Taking into consideration all of the facts and circumstances, we are of the opinion, and so hold, that the claims asserted against contractor were not predicated on, or caused by accident, and not within the coverage of insurance policy sued upon. They were predicated upon a series of acts, which continued approximately four months, and at all times voluntary, intentional, tortious, and wrongful, resulting from negligent conduct of contractor. Doubtless, same could have been abated by injunction. In any event, same were not caused by accident in any sense of the word. From facts of this case, both the means and result were in no sense accidental.
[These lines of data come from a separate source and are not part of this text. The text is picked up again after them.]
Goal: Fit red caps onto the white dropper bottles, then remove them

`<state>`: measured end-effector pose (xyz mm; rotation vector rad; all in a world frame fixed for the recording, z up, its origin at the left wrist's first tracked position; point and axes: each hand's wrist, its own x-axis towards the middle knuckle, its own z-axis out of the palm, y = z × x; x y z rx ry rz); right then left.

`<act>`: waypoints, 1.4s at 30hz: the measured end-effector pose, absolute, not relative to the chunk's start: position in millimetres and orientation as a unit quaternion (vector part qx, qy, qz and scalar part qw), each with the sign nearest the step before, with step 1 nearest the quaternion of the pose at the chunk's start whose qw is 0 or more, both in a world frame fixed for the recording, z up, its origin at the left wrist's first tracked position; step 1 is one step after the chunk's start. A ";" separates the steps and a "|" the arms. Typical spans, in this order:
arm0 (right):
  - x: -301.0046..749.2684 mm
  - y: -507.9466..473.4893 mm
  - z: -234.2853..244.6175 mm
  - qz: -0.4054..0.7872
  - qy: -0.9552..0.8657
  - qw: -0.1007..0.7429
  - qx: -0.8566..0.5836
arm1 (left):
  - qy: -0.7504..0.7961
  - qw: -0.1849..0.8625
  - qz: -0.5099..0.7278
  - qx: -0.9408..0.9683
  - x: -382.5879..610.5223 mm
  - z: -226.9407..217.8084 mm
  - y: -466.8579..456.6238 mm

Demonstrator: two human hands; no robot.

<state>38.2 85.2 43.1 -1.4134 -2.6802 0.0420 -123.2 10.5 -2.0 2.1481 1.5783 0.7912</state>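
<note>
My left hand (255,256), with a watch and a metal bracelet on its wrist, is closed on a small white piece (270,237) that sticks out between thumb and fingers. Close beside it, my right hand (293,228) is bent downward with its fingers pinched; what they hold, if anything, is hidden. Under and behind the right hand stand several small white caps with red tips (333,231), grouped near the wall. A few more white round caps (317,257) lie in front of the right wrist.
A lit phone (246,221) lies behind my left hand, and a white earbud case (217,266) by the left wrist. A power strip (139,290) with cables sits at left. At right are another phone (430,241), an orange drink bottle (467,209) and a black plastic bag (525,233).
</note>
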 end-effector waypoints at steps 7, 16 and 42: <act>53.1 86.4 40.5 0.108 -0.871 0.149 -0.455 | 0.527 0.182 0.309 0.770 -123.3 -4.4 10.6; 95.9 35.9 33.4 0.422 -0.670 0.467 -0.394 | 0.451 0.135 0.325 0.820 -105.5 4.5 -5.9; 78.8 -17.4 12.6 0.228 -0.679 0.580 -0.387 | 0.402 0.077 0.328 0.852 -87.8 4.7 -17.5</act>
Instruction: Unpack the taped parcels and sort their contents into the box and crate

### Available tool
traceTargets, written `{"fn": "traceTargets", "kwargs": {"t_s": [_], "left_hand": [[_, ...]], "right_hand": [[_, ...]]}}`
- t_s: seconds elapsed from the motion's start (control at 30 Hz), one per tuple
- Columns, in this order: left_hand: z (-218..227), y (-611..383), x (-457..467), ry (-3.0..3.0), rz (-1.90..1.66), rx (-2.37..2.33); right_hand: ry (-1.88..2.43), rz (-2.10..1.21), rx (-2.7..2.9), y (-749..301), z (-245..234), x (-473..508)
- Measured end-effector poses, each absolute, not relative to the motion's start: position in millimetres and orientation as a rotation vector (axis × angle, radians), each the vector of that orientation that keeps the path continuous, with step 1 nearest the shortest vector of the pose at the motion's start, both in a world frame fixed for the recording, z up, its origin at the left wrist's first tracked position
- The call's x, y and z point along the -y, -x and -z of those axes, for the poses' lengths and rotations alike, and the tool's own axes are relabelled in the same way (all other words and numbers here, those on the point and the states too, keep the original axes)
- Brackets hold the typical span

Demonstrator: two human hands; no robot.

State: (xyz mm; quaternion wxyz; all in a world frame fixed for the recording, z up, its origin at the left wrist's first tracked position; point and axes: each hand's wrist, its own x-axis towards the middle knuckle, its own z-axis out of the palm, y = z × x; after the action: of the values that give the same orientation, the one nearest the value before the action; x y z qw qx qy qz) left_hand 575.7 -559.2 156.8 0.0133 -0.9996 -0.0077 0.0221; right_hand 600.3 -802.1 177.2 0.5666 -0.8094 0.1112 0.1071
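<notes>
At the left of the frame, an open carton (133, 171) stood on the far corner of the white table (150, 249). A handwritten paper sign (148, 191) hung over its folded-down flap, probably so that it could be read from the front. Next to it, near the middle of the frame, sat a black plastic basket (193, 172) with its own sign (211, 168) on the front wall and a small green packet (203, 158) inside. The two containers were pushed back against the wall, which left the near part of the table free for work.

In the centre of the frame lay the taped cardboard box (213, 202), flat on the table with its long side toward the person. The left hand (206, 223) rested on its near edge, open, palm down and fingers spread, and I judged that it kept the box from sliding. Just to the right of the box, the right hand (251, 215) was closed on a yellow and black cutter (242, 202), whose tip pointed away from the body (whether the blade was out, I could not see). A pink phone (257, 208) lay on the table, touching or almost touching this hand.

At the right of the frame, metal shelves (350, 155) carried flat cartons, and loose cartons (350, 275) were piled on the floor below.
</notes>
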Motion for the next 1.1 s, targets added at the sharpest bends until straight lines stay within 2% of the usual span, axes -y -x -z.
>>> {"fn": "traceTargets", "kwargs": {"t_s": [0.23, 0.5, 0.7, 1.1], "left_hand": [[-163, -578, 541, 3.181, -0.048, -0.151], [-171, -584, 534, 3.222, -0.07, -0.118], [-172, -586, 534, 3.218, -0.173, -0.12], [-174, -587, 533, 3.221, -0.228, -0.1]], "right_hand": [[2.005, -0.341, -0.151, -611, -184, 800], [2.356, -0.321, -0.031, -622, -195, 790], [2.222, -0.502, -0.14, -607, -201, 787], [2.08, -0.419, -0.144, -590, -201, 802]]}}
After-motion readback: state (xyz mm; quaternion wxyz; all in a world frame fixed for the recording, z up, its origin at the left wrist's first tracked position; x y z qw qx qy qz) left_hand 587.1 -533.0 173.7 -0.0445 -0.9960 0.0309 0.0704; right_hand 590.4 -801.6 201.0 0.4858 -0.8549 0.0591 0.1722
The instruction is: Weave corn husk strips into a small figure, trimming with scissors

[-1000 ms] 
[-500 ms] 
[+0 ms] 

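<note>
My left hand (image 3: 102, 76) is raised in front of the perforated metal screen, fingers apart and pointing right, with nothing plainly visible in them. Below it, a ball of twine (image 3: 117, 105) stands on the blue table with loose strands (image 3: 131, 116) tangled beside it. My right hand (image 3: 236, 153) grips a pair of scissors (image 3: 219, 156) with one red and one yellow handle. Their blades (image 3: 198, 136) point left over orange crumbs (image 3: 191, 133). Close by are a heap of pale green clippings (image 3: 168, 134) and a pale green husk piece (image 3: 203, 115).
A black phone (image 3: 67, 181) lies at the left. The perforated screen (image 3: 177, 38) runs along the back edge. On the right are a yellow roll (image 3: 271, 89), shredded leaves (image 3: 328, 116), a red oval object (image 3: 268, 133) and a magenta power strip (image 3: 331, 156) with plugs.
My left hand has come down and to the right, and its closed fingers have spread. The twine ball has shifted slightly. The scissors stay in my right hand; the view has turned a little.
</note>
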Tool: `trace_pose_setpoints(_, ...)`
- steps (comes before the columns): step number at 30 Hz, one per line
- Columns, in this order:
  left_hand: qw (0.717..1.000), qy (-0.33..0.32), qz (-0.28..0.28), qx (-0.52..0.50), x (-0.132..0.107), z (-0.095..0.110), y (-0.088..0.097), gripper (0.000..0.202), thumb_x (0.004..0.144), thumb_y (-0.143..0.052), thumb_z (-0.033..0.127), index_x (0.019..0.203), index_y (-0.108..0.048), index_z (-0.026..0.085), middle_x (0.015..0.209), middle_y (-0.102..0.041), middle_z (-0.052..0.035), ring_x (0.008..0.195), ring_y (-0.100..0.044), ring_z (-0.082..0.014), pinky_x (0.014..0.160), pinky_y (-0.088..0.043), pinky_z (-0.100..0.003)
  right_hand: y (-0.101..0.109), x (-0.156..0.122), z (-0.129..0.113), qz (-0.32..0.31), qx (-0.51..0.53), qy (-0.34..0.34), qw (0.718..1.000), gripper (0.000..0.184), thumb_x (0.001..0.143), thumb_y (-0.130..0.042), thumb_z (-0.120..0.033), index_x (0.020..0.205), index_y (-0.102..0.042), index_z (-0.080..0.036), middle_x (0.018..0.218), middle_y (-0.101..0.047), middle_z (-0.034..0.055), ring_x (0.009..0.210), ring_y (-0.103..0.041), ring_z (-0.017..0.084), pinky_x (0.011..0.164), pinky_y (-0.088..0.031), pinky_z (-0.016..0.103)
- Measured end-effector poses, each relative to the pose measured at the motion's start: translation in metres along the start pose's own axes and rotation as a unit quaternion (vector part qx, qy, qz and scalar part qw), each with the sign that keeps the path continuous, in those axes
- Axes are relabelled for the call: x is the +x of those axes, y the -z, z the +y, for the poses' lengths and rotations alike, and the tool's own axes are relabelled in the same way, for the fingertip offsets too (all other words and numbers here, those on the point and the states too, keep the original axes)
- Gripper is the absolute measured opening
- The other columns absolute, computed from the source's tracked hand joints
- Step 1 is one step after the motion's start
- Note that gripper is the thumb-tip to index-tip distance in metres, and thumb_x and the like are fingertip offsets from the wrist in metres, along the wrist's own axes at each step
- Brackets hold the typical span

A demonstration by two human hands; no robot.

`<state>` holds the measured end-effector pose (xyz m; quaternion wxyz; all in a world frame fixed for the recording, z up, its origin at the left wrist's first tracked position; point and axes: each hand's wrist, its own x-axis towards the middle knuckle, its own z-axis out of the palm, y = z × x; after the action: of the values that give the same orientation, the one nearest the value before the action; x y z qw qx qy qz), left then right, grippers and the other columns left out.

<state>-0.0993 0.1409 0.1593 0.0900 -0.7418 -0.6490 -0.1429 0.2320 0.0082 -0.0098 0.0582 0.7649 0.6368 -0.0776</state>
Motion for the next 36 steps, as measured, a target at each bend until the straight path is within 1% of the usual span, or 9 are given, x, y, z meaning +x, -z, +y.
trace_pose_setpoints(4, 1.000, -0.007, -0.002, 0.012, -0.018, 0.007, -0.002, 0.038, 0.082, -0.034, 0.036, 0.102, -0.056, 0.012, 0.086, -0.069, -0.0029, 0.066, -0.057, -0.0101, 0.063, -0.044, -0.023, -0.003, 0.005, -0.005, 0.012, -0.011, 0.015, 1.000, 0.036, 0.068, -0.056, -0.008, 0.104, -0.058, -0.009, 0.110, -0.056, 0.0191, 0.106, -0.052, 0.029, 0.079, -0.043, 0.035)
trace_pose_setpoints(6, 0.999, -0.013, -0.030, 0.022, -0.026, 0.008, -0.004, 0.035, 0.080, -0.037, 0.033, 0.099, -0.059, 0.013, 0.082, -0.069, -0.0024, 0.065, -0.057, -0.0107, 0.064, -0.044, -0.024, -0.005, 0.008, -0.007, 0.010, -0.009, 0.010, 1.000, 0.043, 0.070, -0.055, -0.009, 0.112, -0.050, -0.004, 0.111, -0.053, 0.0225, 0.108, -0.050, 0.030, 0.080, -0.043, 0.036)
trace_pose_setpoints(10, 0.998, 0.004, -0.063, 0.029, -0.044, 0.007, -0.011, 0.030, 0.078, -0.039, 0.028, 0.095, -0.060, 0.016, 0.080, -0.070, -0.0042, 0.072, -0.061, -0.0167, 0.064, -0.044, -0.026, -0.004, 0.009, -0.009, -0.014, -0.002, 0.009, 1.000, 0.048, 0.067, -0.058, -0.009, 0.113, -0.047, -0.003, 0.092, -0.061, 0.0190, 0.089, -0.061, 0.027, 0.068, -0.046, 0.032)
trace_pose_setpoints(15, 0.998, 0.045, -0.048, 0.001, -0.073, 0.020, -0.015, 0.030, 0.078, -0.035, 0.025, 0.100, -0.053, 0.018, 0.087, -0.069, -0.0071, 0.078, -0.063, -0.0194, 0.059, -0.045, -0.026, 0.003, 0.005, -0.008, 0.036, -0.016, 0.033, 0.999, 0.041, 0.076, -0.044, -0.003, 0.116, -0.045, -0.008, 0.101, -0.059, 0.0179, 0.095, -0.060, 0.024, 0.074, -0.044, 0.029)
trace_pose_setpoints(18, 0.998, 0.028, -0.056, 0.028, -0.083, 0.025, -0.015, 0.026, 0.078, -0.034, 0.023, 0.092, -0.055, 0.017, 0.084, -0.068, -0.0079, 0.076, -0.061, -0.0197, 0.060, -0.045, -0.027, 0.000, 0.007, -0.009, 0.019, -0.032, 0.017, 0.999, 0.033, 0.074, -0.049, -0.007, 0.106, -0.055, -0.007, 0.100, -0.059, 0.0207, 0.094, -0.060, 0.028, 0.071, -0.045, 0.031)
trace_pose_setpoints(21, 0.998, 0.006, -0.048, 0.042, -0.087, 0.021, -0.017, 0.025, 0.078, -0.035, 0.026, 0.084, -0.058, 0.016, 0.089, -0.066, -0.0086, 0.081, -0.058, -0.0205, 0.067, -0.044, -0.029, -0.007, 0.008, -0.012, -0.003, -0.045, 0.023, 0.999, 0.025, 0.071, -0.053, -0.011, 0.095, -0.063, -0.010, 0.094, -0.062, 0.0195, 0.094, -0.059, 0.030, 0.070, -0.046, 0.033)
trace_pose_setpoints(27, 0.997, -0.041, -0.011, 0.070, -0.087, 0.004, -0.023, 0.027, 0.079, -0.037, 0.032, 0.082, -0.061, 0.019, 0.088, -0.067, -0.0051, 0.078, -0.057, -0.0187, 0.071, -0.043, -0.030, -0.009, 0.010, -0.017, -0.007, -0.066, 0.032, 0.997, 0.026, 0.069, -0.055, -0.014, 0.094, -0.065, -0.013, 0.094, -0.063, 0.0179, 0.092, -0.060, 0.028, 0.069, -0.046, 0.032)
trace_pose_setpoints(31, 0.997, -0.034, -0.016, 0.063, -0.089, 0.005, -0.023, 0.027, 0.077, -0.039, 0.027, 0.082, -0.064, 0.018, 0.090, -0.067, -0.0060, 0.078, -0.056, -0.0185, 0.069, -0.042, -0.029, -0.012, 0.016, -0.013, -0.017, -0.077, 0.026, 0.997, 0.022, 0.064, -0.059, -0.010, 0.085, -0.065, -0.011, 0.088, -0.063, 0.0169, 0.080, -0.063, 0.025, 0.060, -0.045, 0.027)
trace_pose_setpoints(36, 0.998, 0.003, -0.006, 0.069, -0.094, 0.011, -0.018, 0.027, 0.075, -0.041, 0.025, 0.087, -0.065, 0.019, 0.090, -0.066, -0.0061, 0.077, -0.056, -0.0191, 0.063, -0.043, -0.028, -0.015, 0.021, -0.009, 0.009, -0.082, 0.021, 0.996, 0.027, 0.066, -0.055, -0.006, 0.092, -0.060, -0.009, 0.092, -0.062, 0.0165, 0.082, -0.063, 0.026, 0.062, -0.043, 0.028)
Taylor Dredging Co. v. Travelers Insurance Co., 90 F.2d 449; Senn Products Corp. v. Hartford Steam Boiler Inspection Ins. Co., 41 N.Y.S.2d 133; El Dorado Refining Co. v. U.S.F. G. Co., 157 Kan. 198, 139 P.2d 369.
It follows that since liability of contractor to members of Taylor family was not covered by policy sued upon herein, the insurer was under no obligation to defend the actions brought against contractor, and is not liable for any expenses incurred by contractor in defense of those actions. Hugh Breeding Transport, Inc., v. American Fidelity Casualty Co., 175 Okla. 508, 54 P.2d 156; U.S.F. G. Co. v. Reinhart Donovan Co., 171 F.2d 681. An insurer is not obligated to defend a groundless suit when it would not be liable under its policy contract for any recovery had therein. Kelly-Dempsey Co. v. Century Indemnity Co., 77 F.2d 85; Smith v. U.S.F. G. Co., 142 Neb. 321, 6 N.W.2d 81; U.S.F. G. Co. v. Baldwin Motor Co. (Tex. Com. App.) 34 S.W.2d 815.
The judgment appealed from is reversed and the cause remanded, with directions to dismiss the action.
This court acknowledges the services of Attorneys A.E. Montgomery, T.W. Arrington, and Charles H. March, who as Special Masters aided in the preparation of this opinion. These attorneys were recommended by the Oklahoma Bar Association, approved by the Judicial Council, and appointed by the Court.
HALLEY, V.C.J., and WELCH, CORN, GIBSON, DAVISON, JOHNSON, O'NEAL, and BINGAMAN, JJ., concur.